We do proprietary things with AI—I can't really talk about that because it's some of our secret sauce—but it's in the mix. We also have to reflect the fact that we have versions of standards going back to the '60s where there are scans of microfiches and things like that, because those things are still relevant for certain things that are out there in the world today. You still have to be able to surface some of that older information, whether it's an OCR of a printed document from the 1970s or a more modern one that's defined in modern markup languages.
I think where AI is great is things like semantic searching across the document library. You can have semantic understandings that a sheath is a form of coating. So if I'm looking for what I should sheath a particular material in to insulate it, well, that's a coating—that's the same as this. How do we start to build these graphs of different linguistic terms that apply to standards? That's really important. How do you effectively cross-reference when one standard uses a word like "coating," one uses "sheath," and another one uses "insulator"?

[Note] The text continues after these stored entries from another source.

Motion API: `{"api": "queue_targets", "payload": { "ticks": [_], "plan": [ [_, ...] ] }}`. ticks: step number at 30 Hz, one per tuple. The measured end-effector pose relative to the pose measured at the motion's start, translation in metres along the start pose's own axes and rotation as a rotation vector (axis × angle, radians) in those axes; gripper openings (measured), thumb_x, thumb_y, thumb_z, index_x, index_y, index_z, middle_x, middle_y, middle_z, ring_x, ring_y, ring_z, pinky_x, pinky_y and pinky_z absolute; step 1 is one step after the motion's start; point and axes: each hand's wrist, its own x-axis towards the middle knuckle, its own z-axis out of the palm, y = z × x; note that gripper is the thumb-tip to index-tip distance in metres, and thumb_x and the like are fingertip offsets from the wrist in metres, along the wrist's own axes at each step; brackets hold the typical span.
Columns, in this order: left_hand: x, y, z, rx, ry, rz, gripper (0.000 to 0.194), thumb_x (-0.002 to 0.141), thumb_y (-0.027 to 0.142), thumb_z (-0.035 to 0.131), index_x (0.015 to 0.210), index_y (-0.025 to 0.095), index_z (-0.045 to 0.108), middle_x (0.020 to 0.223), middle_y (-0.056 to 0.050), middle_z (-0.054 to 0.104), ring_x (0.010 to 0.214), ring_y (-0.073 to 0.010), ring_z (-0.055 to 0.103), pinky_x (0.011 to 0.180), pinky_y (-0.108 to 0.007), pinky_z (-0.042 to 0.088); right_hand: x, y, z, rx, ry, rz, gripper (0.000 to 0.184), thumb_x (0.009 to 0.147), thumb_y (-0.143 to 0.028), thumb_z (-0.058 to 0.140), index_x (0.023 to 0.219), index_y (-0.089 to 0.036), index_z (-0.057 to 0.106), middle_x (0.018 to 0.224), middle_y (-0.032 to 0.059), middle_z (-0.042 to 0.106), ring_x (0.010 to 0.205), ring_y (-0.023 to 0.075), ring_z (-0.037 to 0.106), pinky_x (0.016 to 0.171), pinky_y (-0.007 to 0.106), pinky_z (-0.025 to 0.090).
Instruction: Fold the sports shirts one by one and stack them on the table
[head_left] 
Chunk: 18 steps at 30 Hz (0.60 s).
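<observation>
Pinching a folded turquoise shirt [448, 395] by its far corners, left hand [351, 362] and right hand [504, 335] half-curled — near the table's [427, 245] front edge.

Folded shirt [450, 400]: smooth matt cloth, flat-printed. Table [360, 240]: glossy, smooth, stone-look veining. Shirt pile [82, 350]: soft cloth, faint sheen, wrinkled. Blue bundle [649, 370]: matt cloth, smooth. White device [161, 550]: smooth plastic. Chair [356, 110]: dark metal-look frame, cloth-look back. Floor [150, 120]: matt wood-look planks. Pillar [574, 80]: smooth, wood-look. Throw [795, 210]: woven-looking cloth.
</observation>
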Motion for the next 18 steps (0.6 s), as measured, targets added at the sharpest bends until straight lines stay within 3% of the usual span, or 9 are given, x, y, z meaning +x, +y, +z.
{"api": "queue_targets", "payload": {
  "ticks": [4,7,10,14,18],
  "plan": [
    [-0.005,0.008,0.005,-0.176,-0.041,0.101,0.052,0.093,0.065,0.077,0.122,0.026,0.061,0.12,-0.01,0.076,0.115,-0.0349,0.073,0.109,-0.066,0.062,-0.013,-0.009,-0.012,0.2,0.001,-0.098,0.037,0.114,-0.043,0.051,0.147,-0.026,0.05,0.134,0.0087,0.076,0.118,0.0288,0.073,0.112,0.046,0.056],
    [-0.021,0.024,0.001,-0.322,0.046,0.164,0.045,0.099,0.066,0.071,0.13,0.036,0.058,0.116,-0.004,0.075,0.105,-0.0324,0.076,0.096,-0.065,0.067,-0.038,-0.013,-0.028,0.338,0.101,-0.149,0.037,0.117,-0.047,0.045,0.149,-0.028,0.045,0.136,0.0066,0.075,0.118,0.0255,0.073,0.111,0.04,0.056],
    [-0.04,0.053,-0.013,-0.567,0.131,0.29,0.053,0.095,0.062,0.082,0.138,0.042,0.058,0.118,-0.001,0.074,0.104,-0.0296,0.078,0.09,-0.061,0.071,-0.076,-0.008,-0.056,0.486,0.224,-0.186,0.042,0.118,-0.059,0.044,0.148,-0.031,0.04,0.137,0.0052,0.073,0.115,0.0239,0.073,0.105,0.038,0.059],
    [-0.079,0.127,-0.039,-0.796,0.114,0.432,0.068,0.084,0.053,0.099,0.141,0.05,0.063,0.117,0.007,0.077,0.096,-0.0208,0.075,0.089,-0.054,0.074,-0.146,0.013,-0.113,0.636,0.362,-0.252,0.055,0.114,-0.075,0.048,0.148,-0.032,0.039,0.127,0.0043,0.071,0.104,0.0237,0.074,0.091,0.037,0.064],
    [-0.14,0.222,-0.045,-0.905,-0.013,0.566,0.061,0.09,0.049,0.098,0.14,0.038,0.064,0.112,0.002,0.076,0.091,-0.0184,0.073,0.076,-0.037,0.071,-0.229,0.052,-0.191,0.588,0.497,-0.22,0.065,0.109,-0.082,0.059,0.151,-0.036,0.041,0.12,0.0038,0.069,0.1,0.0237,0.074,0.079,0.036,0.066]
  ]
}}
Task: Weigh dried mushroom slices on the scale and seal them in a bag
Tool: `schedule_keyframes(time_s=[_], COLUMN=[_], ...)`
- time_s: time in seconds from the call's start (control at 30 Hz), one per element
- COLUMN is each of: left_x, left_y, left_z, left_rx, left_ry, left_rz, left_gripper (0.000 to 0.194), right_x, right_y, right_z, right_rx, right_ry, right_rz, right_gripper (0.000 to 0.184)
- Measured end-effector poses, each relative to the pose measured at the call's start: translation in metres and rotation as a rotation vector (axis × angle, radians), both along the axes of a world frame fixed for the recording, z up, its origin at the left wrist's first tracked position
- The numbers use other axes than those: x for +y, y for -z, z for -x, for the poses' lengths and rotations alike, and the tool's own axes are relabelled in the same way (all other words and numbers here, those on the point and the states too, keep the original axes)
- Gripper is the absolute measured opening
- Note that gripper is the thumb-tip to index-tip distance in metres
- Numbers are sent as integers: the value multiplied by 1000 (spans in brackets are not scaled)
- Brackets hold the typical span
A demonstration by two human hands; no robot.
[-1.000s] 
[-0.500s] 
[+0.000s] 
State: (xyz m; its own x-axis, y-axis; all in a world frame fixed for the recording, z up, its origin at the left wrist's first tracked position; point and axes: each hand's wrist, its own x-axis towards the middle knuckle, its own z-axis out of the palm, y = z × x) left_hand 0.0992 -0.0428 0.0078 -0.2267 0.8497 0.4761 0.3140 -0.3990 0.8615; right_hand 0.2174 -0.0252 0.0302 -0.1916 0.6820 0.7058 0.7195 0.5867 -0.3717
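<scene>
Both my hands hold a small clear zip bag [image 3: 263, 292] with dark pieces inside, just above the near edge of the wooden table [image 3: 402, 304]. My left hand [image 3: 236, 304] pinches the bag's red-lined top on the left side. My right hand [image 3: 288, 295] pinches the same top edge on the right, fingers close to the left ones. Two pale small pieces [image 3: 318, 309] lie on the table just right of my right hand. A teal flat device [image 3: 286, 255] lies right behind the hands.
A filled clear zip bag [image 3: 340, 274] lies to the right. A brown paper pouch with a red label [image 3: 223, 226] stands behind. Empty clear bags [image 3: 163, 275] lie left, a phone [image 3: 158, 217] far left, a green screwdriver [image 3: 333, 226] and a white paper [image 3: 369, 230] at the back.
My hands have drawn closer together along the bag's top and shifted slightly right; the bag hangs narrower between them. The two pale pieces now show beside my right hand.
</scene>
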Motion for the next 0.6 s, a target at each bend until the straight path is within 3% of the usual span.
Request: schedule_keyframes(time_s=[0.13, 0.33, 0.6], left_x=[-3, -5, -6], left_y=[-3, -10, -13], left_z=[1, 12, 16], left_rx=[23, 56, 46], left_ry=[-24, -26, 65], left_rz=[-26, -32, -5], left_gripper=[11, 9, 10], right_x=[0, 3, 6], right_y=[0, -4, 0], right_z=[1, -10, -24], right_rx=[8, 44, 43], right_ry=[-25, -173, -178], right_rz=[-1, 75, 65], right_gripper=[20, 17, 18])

That's really where we can start to apply intelligence—to surface relevant context and requirements. That's how you can actually help engineers surface and understand relevant standards that they didn't even know about, because you understand that A is like B. This is why we call it portfolio engineering intelligence. It's not about just giving engineers access to standards like a library—it's about giving them that actionable intelligence or the context around those standards. But it has to go back to the standard, and that's the crucial thing with AI. You have to have that digital thread back to the standard to say, "This is this clause in the standard." You can't dilute that.
So in some ways, you're operating in the function of what used to be the special librarian at government and corporate organizations?
Tanner: Those roles actually still exist. You will have, for a particular project, a project librarian. I think it's almost like a combination of librarian, research assistant, and note taker. But those roles don't go away. I think what we do is we empower them, but we also put it directly in front of the engineer. It doesn't make a huge amount of sense for one person to have to be the person who maintains that corpus of knowledge. You need to have that more federated.
But the role of the librarian is there. They're the ones that will probably understand, "We need to go and buy a subscription to the BPVC or whatever." They'll understand the broader context, and then how do we take the more detailed information below that and start to surface it to the engineers?
If I look at the software world, which is my predominant area of expertise, we're not very good at surfacing standards. Some standards exist in the software world—we don't tend to surface them very well. Now, with the rise of agentic software development, things like Claude and Cursor are amazing. But if you can't provide your agent with the appropriate standards and constraints and context, it will produce garbage. You have to spend even more time supervising and repairing.
When you think about that and how that applies to all disciplines of engineering, being able to access the standards in a way that is contextually relevant to what you're doing is critical. AI is a crucial part of that, but it also accelerates the problem and the solution—you can't have one without the other.
Building an AI-certified data center, the level of standards and things that apply there vastly outpaced what we would have done 20 years ago. It's interesting, but at the same time, it solves the navigating-the-knowledge-space problem uniquely.